Спрятавшись за обрубком дерева, Ральф попытался осмотреть рану Отто. Дело было плохо. Раненый уже потерял много крови, и, перевязывая его, Ральф видел, что тот вскоре потеряет сознание.

— Ральф, дай мне водки, — Отто смотрел на друга с очень странным, спокойным выражением лица. — Тут у меня, во фляге…

— Сейчас, один момент, — Ральф достал флягу, открутил крышку и подал Отто.

— Что происходит вокруг? Я почти ничего не слышу, — Отто сделал несколько глотков, его взор прояснился.

— Ничего хорошего, приятель, ничего хорошего, — ответил Ральф, возвращаясь к перевязке. — Нам с тобой надо встать и идти.

В дерево ударил свинец, несколько пуль пролетело у них над головой.

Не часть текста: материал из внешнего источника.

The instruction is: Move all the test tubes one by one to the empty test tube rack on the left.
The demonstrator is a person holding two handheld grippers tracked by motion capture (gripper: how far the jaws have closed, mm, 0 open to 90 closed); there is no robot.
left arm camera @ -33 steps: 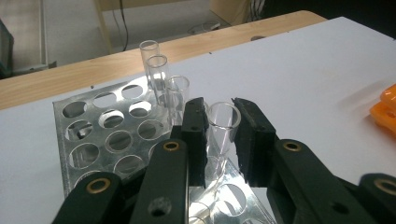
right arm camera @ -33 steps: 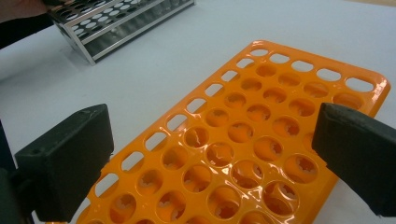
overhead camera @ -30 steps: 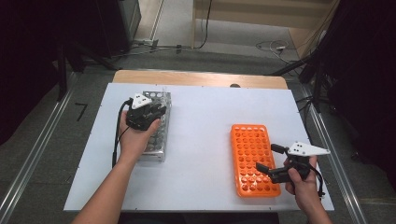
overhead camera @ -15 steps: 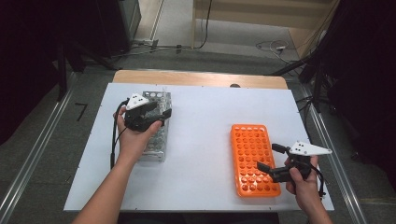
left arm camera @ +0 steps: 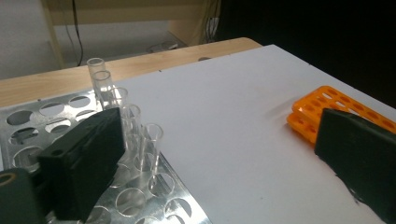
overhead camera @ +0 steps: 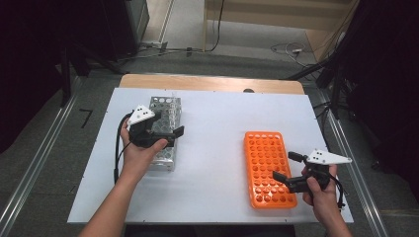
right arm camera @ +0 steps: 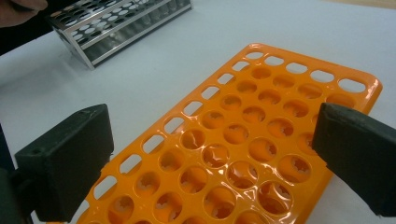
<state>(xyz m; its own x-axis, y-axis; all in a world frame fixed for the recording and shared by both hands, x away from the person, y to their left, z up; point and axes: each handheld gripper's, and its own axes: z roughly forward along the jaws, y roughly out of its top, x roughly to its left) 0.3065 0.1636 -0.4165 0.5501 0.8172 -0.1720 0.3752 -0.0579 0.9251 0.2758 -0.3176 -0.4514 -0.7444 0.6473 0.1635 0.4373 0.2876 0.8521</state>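
My left gripper [overhead camera: 165, 129] has just been opening; its jaws stand wide over the metal rack [overhead camera: 166, 114], gripping nothing, clear tubes [left arm camera: 133, 121] just beside one jaw. It has drifted toward me since earlier. My right gripper [overhead camera: 287, 167] hangs released over the orange rack [overhead camera: 267, 163] on the desk [overhead camera: 217, 128].

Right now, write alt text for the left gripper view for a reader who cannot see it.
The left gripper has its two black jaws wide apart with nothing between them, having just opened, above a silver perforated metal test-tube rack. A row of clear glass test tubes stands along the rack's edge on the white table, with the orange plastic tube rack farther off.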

— Нас убьют, Ральф, или возьмут в плен. Где мой автомат?

— Ты бросил его.

— А, ничего, у меня есть пистолет. Я не хочу в плен. И умирать не хочу…

— Тогда вставай и пошли!

— Ральф, мне отчего-то очень больно. Я останусь здесь. Тихо тут полежу. Они не заметят меня. А ты иди и, если сможешь, вернись за мной с санитарами.

— Отто, не говори глупости, сейчас надо встать и идти!!! То, что тебе больно, — это хорошо. Так доктора говорят.

Отто только покачал головой, но попытался подняться. Ральф и сам не понимал, куда идти. Стрельба была повсюду, и русские могли оказаться уже где-нибудь за ближайшими кустами.